The taxpayer’s dispute with the tax authorities centered around determining whether the ICS rate should be applied to the movement of own goods from the online platform’s warehouses in Poland to other EU countries. Specifically, the disagreement focused on whether the platform’s reports adequately documented the movement of goods to other countries.
The online platform functions as a cross-border network of warehouses, where the movement between warehouses corresponds to the movement of goods across different countries.

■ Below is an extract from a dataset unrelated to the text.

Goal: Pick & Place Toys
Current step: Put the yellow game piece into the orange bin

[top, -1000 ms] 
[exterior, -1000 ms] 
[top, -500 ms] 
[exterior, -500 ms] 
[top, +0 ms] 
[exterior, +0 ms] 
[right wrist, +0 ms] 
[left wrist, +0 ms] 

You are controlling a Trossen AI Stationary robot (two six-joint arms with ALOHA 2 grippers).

By participating in the PAN-UE program, sellers transfer their rights to distribute and store their own stock in various countries within the EU to the online trading platform. The platform charges for shipping, and sellers have the option to use “Fulfillment by Amazon” (FBA), wherein the platform handles the shipping process to customers on behalf of the sellers. Sellers who choose FBA deliver their items to designated warehouses, and based on an algorithm, the platform determines the European region with the highest demand for a particular product and moves the goods to warehouses nearest to potential buyers.
The platform is responsible for the transportation of goods, and the document provided by the platform should be considered a transport document for VAT purposes. Hence, the platform should be treated as a carrier or forwarder, supported by the detailed information in the reports, which document the inter-warehouse movements and specify individual pieces of cargo.
One peculiarity of using the platform’s services is that the seller may not require additional documents, other than the reports, which the authorities deem insufficient to document the ICS.
In an intra-Community supply, the taxation occurs in the destination country where the goods are ultimately moved. Such supplies are VAT-exempt with the right to deduct and taxed at a 0% rate. This exemption avoids double taxation and upholds the principle of fiscal neutrality upon which the common VAT system is based.
The transfer of a taxpayer’s own goods from one country to another within the EU represents a specific type of intra-Community supply. The general principles for intra-Community supplies of goods should be applied “appropriately,” meaning some provisions are applied directly without modifications, while others are adjusted to suit the specific circumstances. Sometimes, certain rules may not be applicable due to their inherent nature.
In the case of an intra-Community supply of own goods, the person moving the goods assumes the roles of both the supplier and the purchaser, as there is no transfer of ownership rights over the goods.
As a result, certain general regulations related to commercial correspondence and payment for goods can be omitted when documenting the movement of own goods since there is no correspondence or payment involved within the same entity.
The regulations require relevant export and delivery documents to apply the 0% rate for intra-Community supplies. However, in the case of an intra-Community transfer of goods, it is not possible to present a document confirming the export and delivery of goods to a buyer in another member state. Instead, the taxpayer should have documentation proving that their own goods, subject to intra-Community supplies, were exported from the country and delivered to a warehouse in a different EU member state.
In the case of non-transactional transfers of own goods, the taxpayer is still obligated to issue an invoice. While the invoice should contain all the necessary elements, considering the nature of non-transactional deliveries under the ICS, it is important to note that the invoice alone does not prove the ICS or the movement of goods between countries. Therefore, it is irrelevant whether a taxpayer with a Polish VAT-EU number issues invoices to themselves or uses a VAT-EU number assigned in another country to assess the movement of goods.
Failure to issue VAT invoices for intra-Community transfers may, however, indicate non-compliance with obligations related to VAT invoice issuance.
In cases involving traditional CMR-documented deliveries, the authorities typically request confirmation of the circumstances described in the consignment note and investigate the release and loading of goods, sometimes even interviewing drivers involved in specific deliveries.
The VAT Act does not specify the form of the transport document. As long as the content demonstrates that goods were exported from Poland, taxpayers may present various document formats to confirm non-transactional movements of goods. Consequently, the credibility and completeness of the reports generated by the platform are often at the core of disputes in online trading cases.
Disputed online transactions are commonly documented through reports, which record sales transactions by the platform in the form of an Excel file. These reports are usually accompanied by explanations from the platform regarding their structure and the terms and conditions of the platform’s services in Europe.
The Excel-based waybill differs from the traditional CMR document used when the owner of the goods (buyer or seller) or a hired carrier/forwarder handles the transport. There is no universally recognized, traditional form for moving goods internationally governed by Incoterms standards since it depends on the owner’s decision.
When evaluating evidence, including the reports from the platform, the general principles of law (including tax law) require logical assessment based on life experience. Given the specific nature of global e-commerce using automated warehouses across multiple countries, the existing experience in examining bills of lading, where forwarders act solely as carriers, needs to be adapted.
Therefore, the same rules of proof used to assess the value of other consignment notes, particularly CMRs, should be applied to evaluate the content of the Excel-based waybill.
According to administrative courts, it is arbitrary for tax authorities to disregard the sufficiency of the platform’s reports as evidence of goods movement under the ICS. Such disregard violates the principles of objective truth and trust.
In a case represented by our law firm, the court overturned the decision of the tax authorities and concluded that the allegations of inadequate ICS documentation were incorrect.